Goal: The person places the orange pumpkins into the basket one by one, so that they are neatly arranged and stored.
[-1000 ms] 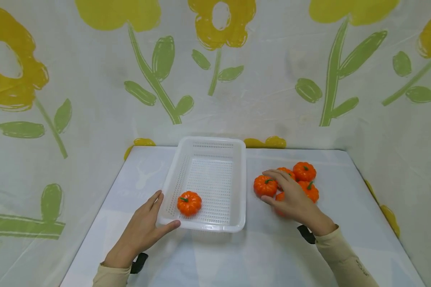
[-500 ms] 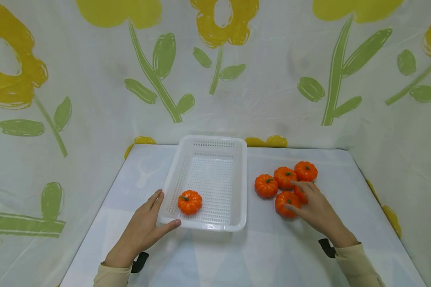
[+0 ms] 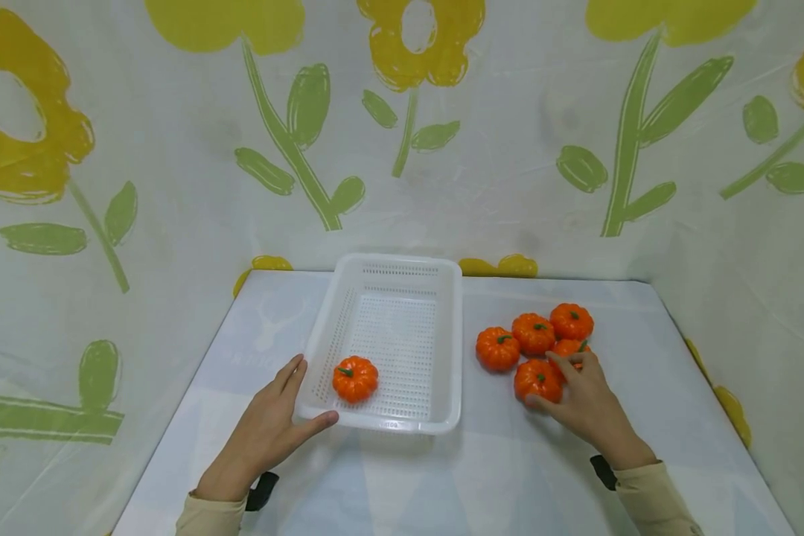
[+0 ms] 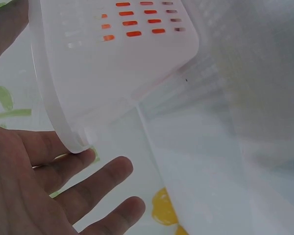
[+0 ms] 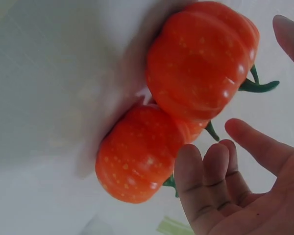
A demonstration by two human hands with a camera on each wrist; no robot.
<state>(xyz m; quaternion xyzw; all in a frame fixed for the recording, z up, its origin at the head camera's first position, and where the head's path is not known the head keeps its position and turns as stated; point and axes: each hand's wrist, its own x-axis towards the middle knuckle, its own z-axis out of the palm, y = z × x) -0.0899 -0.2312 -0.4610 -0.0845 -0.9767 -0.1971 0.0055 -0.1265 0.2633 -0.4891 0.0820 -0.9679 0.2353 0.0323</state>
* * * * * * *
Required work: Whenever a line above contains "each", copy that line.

Your solution:
A demonstration by two human hands with a camera on each wrist; no robot.
<state>(xyz m; quaternion xyzw; all in a frame fixed for the recording, z up, its origin at the head camera's first position, and where the head's path is not known the head keeps its position and turns as stated; point and axes: each hand's wrist, its own x-axis towards the middle knuckle, its own z-axis out of the palm, y = z × x) -0.0899 -0.2312 -0.4610 -0.0845 -0.9767 -0.1971 0.0055 -0.1265 0.2633 -0.4891 0.0820 -0.9679 0.2353 0.0323</state>

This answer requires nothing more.